• [Activity] Pull every line containing "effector" from the listing below.

• [Recorded information]
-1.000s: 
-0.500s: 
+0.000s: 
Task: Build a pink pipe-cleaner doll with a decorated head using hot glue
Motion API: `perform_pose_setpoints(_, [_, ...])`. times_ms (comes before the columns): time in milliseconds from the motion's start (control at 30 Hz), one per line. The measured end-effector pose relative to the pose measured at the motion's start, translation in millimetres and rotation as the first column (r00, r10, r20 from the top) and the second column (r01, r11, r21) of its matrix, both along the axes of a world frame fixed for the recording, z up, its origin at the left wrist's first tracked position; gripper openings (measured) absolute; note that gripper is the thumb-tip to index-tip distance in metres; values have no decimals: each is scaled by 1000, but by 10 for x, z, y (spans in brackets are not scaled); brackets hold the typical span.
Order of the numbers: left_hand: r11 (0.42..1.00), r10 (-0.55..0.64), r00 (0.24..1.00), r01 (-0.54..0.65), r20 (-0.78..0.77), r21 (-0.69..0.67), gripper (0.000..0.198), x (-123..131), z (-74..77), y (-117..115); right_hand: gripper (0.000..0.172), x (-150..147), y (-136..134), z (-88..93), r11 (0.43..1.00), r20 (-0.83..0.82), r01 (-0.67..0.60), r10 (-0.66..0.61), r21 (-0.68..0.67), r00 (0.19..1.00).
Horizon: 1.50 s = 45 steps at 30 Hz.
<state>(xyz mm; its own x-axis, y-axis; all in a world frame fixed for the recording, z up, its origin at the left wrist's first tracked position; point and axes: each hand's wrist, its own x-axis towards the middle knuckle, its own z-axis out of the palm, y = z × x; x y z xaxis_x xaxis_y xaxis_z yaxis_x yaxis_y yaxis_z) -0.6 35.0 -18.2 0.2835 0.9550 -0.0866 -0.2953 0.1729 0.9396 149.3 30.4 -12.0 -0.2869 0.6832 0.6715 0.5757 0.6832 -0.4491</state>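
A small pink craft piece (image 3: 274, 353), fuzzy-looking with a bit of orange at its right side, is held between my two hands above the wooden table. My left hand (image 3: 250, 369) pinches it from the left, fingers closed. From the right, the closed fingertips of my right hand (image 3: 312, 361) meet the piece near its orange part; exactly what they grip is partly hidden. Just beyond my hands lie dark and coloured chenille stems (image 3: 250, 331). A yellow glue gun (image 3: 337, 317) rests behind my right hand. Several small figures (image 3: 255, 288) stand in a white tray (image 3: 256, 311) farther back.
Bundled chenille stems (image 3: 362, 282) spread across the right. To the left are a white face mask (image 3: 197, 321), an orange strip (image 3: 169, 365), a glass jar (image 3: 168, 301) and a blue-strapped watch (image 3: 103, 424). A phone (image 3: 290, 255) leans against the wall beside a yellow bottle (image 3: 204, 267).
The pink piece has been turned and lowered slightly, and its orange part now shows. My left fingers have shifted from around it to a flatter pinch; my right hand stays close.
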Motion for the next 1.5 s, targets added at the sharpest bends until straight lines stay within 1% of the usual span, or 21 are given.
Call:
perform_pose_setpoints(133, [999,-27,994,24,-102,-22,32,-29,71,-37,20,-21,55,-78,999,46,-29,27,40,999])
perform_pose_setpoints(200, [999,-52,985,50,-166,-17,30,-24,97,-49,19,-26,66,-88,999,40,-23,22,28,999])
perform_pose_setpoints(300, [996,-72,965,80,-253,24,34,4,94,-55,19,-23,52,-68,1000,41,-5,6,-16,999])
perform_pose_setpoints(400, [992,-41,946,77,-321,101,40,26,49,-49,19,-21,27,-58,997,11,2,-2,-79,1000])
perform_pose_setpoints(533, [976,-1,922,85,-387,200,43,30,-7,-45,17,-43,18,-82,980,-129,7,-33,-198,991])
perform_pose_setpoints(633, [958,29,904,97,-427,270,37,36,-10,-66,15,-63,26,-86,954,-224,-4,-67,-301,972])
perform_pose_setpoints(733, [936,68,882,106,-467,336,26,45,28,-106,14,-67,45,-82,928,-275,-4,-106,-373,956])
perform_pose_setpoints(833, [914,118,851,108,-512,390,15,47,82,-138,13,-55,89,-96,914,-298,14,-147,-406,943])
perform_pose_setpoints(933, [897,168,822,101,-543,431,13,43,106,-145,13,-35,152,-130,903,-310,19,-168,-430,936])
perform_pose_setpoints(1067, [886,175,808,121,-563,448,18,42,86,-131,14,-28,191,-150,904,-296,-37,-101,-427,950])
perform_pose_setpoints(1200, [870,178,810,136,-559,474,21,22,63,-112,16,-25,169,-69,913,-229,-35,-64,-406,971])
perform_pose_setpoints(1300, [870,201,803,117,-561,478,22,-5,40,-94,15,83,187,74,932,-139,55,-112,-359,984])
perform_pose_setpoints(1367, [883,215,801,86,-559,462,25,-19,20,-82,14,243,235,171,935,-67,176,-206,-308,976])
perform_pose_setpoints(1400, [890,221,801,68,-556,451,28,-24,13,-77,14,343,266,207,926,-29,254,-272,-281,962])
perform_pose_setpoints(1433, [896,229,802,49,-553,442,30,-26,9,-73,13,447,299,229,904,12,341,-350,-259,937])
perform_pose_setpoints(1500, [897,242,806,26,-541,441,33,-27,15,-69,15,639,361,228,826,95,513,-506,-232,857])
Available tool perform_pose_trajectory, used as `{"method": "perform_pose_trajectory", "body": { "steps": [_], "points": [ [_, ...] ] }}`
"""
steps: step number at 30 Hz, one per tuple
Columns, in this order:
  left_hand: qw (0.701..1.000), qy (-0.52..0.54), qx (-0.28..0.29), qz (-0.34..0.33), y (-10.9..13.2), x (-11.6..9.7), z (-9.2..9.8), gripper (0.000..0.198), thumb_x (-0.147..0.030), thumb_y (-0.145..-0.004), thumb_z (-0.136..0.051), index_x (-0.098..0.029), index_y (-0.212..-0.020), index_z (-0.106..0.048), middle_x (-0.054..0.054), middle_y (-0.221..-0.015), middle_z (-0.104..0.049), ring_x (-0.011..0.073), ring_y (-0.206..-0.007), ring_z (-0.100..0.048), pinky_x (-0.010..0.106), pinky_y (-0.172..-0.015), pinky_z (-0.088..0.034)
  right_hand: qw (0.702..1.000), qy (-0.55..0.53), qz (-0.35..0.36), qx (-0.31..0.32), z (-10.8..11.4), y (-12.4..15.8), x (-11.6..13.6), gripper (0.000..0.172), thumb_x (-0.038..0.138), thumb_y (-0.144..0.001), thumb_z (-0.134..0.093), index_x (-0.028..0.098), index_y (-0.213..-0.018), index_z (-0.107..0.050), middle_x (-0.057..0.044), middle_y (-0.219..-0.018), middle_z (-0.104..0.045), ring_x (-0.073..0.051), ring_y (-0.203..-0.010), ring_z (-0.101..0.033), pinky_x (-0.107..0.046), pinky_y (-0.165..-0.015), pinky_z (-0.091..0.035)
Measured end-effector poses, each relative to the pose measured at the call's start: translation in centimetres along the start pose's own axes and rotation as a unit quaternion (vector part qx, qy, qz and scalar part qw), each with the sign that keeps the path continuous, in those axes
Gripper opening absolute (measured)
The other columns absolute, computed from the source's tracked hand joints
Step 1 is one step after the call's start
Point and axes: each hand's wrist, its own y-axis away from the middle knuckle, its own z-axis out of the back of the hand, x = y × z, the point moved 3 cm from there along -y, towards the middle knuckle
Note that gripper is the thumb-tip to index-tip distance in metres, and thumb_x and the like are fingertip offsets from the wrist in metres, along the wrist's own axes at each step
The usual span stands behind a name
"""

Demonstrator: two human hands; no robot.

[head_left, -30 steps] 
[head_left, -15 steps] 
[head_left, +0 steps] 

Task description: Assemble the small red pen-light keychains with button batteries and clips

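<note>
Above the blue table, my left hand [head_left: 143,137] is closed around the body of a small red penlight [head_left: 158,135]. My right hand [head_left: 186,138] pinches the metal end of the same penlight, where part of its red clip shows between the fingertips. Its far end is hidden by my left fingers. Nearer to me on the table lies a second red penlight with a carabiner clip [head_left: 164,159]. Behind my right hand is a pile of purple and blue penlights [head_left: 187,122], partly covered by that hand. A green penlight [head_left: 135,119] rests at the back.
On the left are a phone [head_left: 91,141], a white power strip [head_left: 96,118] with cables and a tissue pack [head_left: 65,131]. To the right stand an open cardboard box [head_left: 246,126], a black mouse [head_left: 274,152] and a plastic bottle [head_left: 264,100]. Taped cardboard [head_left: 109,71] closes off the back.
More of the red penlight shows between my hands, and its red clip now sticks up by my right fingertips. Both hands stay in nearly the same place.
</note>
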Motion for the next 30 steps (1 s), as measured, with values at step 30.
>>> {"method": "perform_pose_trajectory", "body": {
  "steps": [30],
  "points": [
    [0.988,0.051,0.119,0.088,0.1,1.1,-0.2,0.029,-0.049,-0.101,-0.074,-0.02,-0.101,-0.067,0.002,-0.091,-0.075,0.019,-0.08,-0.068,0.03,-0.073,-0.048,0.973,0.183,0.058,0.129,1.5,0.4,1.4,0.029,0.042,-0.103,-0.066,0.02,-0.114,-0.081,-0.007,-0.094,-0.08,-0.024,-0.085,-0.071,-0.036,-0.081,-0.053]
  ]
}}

• [Solution for this problem]
Motion API: `perform_pose_setpoints(_, [_, ...])`. times_ms (comes before the columns): time in milliseconds from the motion's start (control at 30 Hz), one per line. The measured end-effector pose relative to the pose measured at the motion's start, translation in millimetres and rotation as the first column (r00, r10, r20 from the top) and the second column (r01, r11, r21) of its matrix, both along the axes of a world frame fixed for the recording, z up, its origin at the left wrist's first tracked position; gripper openings (measured) absolute; note that gripper is the thumb-tip to index-tip distance in metres; values have no decimals: each is scaled by 1000, but by 10 for x, z, y (spans in brackets are not scaled); brackets hold the typical span.
Measured end-effector poses, each relative to the pose measured at the call's start: translation in centimetres along the start pose's own axes and rotation as a unit quaternion (vector part qx, qy, qz and scalar part qw), each with the sign that keeps the path continuous, in those axes

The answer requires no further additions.